◆ **Your assignment**
Write the data out again, character for character, with no images.
********
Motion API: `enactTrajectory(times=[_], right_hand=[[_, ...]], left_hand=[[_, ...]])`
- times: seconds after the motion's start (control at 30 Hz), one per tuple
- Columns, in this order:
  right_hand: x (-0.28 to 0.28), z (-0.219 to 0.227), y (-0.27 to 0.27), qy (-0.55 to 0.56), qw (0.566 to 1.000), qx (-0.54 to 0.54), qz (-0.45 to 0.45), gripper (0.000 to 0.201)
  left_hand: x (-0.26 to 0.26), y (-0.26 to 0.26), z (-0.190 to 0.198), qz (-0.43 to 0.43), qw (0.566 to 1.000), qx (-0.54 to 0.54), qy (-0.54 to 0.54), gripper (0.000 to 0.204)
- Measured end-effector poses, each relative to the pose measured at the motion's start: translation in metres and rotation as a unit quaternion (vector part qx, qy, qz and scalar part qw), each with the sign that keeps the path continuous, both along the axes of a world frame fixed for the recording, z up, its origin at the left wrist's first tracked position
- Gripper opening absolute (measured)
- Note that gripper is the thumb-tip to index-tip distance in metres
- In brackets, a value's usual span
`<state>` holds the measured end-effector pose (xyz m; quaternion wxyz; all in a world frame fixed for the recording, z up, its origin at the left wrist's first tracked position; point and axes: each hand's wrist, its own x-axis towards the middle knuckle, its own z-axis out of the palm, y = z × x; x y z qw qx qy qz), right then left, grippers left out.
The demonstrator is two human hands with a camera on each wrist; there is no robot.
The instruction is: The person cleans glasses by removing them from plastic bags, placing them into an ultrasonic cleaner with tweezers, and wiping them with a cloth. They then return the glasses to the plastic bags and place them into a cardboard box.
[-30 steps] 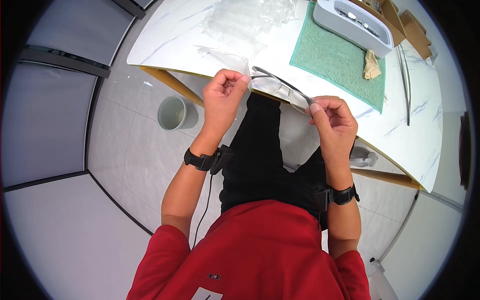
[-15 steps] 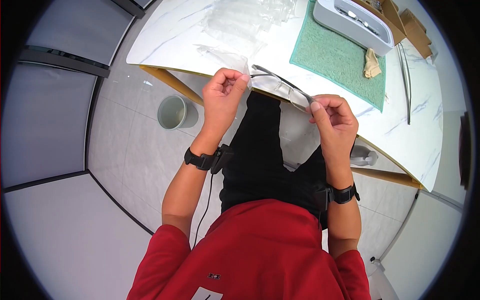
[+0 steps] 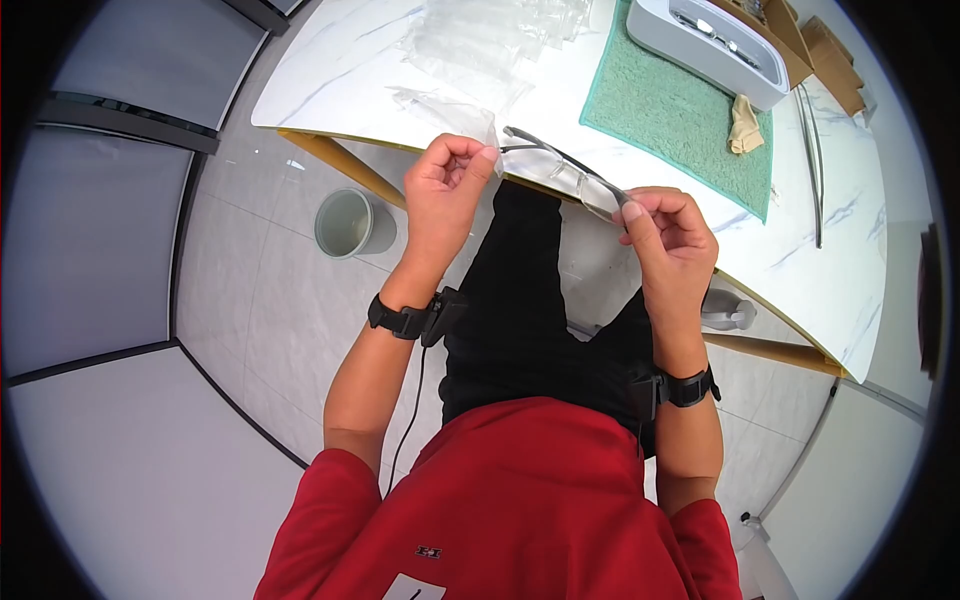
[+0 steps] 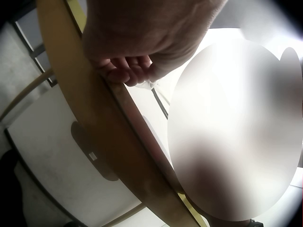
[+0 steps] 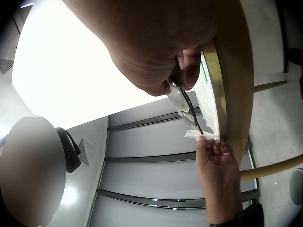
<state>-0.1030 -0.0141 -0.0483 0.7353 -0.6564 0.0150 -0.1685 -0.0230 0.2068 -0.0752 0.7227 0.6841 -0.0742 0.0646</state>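
In the head view, a pair of glasses with a dark frame and clear lenses is held out over the table's near edge, temples unfolded. My right hand pinches it at one end of the front, between thumb and fingers. The left hand pinches the edge of a thin clear plastic bag, whose other part trails onto the tabletop. One dark temple tip reaches right to the left fingertips. From the right wrist, the glasses slant down from my right fingers toward the left hand and the crumpled plastic.
More clear bags lie on the white marbled table. A green cloth mat bears a white cleaner tub with glasses inside and a beige cloth. Cardboard boxes and dark thin strips lie right. A bin stands on the floor.
Both hands keep their hold. The right hand and its end of the glasses have shifted very slightly up and to the right; the bag looks the same.
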Motion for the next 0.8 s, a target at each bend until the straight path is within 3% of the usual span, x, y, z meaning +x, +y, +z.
enactTrajectory(times=[0.8], right_hand=[[0.0002, 0.0031, 0.0005, 0.01, 1.0, 0.015, -0.001, 0.008]], left_hand=[[0.0004, 0.0, 0.0009, 0.003, 1.0, 0.006, 0.004, 0.008]])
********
◆ **Exercise answer**
Motion API: `enactTrajectory(times=[_], right_hand=[[_, ...]], left_hand=[[_, ...]])`
- times: seconds after the motion's start (control at 30 Hz), one per tuple
- Columns, in this order:
  right_hand: x (-0.28 to 0.28), z (-0.219 to 0.227), y (-0.27 to 0.27), qy (-0.55 to 0.56), qw (0.566 to 1.000), qx (-0.54 to 0.54), qz (-0.45 to 0.45), gripper (0.000 to 0.201)
  left_hand: x (-0.26 to 0.26), y (-0.26 to 0.26), z (-0.190 to 0.198), qz (-0.43 to 0.43), qw (0.566 to 1.000), qx (-0.54 to 0.54), qy (-0.54 to 0.54), gripper (0.000 to 0.204)
- Measured end-effector poses, each relative to the pose measured at the motion's start: translation in metres and rotation as a unit quaternion (vector part qx, qy, qz and scalar part qw), each with the sign that keeps the path continuous, both along the axes of a world frame fixed for the recording, z up, its origin at the left wrist's first tracked position
- Gripper opening absolute (measured)
- Note that gripper is the thumb-tip to index-tip distance in metres
- In brackets, a value's usual span
`<state>` holds the measured end-effector pose (xyz m; quaternion wxyz; all in a world frame fixed for the recording, z up, its origin at the left wrist's first tracked position; point and axes: each hand's wrist, its own x-axis towards the middle knuckle, its own z-axis out of the palm, y = z × x; x y z qw qx qy qz), right then left, grippers left out.
The demonstrator is two human hands with a camera on each wrist; there is no robot.
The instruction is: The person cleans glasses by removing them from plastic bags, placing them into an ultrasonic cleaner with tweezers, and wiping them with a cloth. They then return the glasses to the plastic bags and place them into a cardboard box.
[-30 steps] 
[-15 steps] 
[+0 steps] 
[+0 steps] 
[+0 steps] 
<state>-0.1030 -0.0141 -0.0483 0.7353 -0.6564 0.0150 -0.1685 -0.0230 0.2068 -0.0752 0.7227 0.6841 -0.0742 0.0646</state>
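In the head view, a pair of glasses with a dark frame and clear lenses is held out over the table's near edge, temples unfolded. My right hand pinches it at one end of the front, between thumb and fingers. The left hand pinches the edge of a thin clear plastic bag, whose other part trails onto the tabletop. One dark temple tip reaches right to the left fingertips. From the right wrist, the glasses slant down from my right fingers toward the left hand and the crumpled plastic.
More clear bags lie on the white marbled table. A green cloth mat bears a white cleaner tub with glasses inside and a beige cloth. Cardboard boxes and dark thin strips lie right. A bin stands on the floor.
Both hands keep their hold. The right hand and its end of the glasses have shifted very slightly up and to the right; the bag looks the same.
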Motion for the next 0.8 s, a target at each bend until the straight path is within 3% of the usual span, x, y, z meaning +x, +y, +z.
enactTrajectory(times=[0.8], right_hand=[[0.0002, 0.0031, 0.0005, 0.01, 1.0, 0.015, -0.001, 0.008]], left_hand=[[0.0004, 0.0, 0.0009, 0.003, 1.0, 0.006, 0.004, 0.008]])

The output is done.